Martin Aringer, MD, and Maria Dall’Era, MD  |  Issue: September 2010  |  September 1, 2010

Although the combination of rituximab and MMF was not beneficial in a controlled clinical trial, the use of anti-TNF therapy in combination with MMF for new onset nephritis might be beneficial, given the much different kinetics of anti-TNF therapy and MMF, as long as time to response would count in assessing efficacy.13 However, as with the situation with essentially all biological response modifiers, the available experience is based on patients with nephritis refractory to standard therapy. Therefore, we advocate a randomized controlled trial of TNF blockade in class III, IV, or V lupus nephritis refractory to standard therapy.

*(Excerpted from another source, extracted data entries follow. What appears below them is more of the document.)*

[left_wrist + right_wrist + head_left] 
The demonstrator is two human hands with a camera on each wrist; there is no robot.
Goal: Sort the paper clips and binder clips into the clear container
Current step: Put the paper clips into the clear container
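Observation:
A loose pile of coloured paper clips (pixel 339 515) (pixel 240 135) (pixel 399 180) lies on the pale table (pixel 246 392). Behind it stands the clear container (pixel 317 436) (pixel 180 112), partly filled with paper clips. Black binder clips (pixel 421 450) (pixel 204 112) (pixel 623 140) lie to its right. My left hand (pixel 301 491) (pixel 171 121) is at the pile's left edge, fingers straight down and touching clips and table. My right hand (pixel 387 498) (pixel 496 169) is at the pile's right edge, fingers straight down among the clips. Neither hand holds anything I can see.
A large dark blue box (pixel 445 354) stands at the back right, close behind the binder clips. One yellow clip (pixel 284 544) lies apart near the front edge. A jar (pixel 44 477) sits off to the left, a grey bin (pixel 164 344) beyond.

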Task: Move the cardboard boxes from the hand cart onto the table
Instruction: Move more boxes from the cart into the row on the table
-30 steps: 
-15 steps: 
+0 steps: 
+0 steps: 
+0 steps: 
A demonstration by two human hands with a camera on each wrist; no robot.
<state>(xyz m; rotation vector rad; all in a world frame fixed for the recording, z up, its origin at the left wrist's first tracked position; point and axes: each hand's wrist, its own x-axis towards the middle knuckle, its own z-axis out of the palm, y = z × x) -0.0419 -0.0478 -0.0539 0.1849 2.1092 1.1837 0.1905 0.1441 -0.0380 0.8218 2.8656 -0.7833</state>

TNF and Organ Inflammation

In MRL/lpr mice, TNF highly increases with time in the organs affected by lupus inflammation, in association with disease activity.21 Even in NZB/W mice, TNF is upregulated in late organ disease.22 TNF blockade with various agents improved organ inflammation in various mouse models, including arthritis and pneumonitis in MRL/lpr mice; arthritis, pneumonitis, and skin disease in motheaten mice; and nephritis in antibody-induced lupus in C3H.SW mice.23-25

The Role of Trials

Getting a prospective trial funded and successfully completed in the future will be a significant challenge. First, TNF blockers have gained such widespread popularity that it will likely be very difficult to convince any of the manufacturers to take a chance by studying these agents in a disease as risky and potentially problematic as SLE. Second, current standard therapy often includes cyclophosphamide, and there is strong reluctance to allow patients who have ever received cyclophosphamide into a TNF blocker trial. This reluctance is mostly based on the negative experience of Wegener’s Granulomatosis Etanercept Trial, in which an increased number of solid malignancies was found in those patients who received etanercept in combination with cyclophosphamide.14 However, we do not believe that concomitant therapy with both drugs is the same as sequential therapy.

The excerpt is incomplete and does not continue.